Prepare Training Data for Machine Learning with Minimal Code

TUTORIAL

Overview

In this tutorial, you will learn how to prepare data for machine learning (ML) using Amazon SageMaker Data Wrangler
 
Amazon SageMaker Data Wrangler reduces the time it takes to aggregate and prepare data for ML from weeks to minutes. Using SageMaker Data Wrangler, you can simplify the process of data preparation and feature engineering and complete each step of the data preparation workflow, including data selection, cleansing, exploration, and visualization from a single visual interface.
 
In this tutorial, you will use Amazon SageMaker Data Wrangler to prepare data to train a credit risk prediction model. You will use a version of the German credit risk dataset found in the UCI Machine Learning Repository. The data consists of a thousand records, each containing an individual's information, including demographics, employment details, and financial data. In addition, each record includes a credit risk field labeled high or low.
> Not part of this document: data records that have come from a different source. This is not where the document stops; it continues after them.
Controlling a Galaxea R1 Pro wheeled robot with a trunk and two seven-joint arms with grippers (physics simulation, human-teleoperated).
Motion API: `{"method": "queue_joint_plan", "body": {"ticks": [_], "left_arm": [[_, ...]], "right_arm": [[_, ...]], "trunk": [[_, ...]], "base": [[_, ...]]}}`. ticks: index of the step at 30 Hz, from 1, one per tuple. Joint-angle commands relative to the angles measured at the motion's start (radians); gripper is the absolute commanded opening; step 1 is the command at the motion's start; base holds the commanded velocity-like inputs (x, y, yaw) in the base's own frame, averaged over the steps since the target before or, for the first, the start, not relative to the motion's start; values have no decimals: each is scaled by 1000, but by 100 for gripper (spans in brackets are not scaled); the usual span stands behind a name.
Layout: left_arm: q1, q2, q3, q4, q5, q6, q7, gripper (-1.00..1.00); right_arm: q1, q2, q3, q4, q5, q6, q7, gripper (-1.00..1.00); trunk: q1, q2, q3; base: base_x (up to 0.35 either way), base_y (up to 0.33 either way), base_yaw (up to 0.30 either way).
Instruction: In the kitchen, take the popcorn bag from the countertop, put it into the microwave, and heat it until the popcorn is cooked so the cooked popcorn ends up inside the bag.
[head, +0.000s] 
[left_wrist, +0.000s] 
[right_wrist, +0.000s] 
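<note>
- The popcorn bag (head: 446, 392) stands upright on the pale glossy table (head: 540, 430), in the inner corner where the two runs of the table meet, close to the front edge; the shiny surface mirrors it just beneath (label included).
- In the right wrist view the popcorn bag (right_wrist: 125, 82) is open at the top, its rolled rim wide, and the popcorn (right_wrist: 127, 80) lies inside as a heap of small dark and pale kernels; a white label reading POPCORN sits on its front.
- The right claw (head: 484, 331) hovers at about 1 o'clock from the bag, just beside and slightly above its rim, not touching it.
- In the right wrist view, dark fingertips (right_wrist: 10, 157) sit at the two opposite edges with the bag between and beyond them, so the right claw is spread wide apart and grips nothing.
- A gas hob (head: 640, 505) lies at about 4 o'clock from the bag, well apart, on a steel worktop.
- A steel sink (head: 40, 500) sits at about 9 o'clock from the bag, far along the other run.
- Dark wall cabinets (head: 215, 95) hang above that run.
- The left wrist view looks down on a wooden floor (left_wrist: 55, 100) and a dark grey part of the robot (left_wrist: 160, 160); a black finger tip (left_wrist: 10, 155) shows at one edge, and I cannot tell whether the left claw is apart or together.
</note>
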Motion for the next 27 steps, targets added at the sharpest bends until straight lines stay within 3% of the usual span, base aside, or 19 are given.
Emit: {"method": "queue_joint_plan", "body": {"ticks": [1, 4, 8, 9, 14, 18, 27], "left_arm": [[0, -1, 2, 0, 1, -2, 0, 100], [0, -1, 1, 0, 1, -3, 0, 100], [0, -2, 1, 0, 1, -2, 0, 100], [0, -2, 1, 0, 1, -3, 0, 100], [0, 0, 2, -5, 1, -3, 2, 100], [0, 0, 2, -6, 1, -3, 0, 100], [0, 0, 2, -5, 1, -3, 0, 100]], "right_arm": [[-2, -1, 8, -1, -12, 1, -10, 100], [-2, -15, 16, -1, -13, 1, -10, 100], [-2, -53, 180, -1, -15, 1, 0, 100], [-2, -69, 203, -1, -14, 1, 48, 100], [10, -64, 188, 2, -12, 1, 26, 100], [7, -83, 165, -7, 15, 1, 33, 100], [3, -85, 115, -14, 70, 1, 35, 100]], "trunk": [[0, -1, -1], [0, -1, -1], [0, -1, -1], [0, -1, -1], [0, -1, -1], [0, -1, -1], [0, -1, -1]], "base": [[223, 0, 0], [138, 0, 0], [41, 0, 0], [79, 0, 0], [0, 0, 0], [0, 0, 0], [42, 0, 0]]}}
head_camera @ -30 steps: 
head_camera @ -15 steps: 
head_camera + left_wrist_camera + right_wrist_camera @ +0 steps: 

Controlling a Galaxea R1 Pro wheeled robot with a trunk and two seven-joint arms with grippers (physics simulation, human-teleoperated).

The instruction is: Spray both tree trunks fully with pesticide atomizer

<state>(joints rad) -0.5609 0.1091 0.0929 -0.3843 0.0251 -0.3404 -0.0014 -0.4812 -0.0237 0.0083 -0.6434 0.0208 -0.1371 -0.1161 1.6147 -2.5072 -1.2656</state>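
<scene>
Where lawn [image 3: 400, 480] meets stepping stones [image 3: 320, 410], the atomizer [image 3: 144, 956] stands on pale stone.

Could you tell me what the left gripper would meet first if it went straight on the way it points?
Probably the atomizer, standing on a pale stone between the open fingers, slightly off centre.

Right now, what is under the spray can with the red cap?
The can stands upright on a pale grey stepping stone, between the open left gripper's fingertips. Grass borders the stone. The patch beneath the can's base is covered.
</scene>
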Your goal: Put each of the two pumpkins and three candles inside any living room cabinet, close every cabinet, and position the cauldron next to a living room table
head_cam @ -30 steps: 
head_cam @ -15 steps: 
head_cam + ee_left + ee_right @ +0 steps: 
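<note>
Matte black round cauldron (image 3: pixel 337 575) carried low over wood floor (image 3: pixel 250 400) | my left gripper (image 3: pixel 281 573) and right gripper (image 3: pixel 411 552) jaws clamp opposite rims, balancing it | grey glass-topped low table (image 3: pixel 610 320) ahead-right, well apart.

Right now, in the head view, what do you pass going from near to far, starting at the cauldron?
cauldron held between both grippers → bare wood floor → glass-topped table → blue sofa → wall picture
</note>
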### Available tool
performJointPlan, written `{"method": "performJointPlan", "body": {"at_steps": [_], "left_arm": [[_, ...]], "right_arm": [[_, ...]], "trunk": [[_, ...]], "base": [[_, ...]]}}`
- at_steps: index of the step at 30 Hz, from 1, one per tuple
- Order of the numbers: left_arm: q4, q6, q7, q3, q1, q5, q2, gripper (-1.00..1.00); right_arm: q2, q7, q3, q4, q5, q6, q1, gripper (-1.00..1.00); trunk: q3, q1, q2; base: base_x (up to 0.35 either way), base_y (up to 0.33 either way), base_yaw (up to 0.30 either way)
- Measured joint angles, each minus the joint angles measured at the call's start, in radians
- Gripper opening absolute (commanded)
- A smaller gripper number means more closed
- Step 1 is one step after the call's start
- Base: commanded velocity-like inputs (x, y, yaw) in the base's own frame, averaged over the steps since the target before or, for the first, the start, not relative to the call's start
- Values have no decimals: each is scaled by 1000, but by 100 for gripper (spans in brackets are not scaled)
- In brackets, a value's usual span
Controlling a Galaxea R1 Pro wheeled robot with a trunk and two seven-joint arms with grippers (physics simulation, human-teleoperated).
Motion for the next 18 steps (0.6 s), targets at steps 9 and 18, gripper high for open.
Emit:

You will upload the data into Amazon Simple Storage Service (Amazon S3), create a new SageMaker Data Wrangler flow, transform the data, check the data for bias, and lastly save the output to Amazon S3 to be used later for ML training.

What you will accomplish

In this guide, you will:

  • Visualize and analyze data to understand key relationships
  • Apply transformations to clean up the data and generate new features
  • Automatically generate notebooks for repeatable data preparation workflows

Prerequisites

Before starting this tutorial, you will need:

 AWS experience

Beginner

 Time to complete

30 minutes

 Cost to complete

See Amazon SageMaker pricing to estimate cost for this tutorial.

 Requires

You must be logged into an AWS account.

 Services used

Amazon SageMaker Data Wrangler

 Last updated

July 1, 2022

Implementation

Step 1: Set up your Amazon SageMaker Studio domain

With Amazon SageMaker, you can deploy a model visually using the console or programmatically using either SageMaker Studio or SageMaker notebooks. In this tutorial, you deploy the model programmatically using a SageMaker Studio notebook, which requires a SageMaker Studio domain.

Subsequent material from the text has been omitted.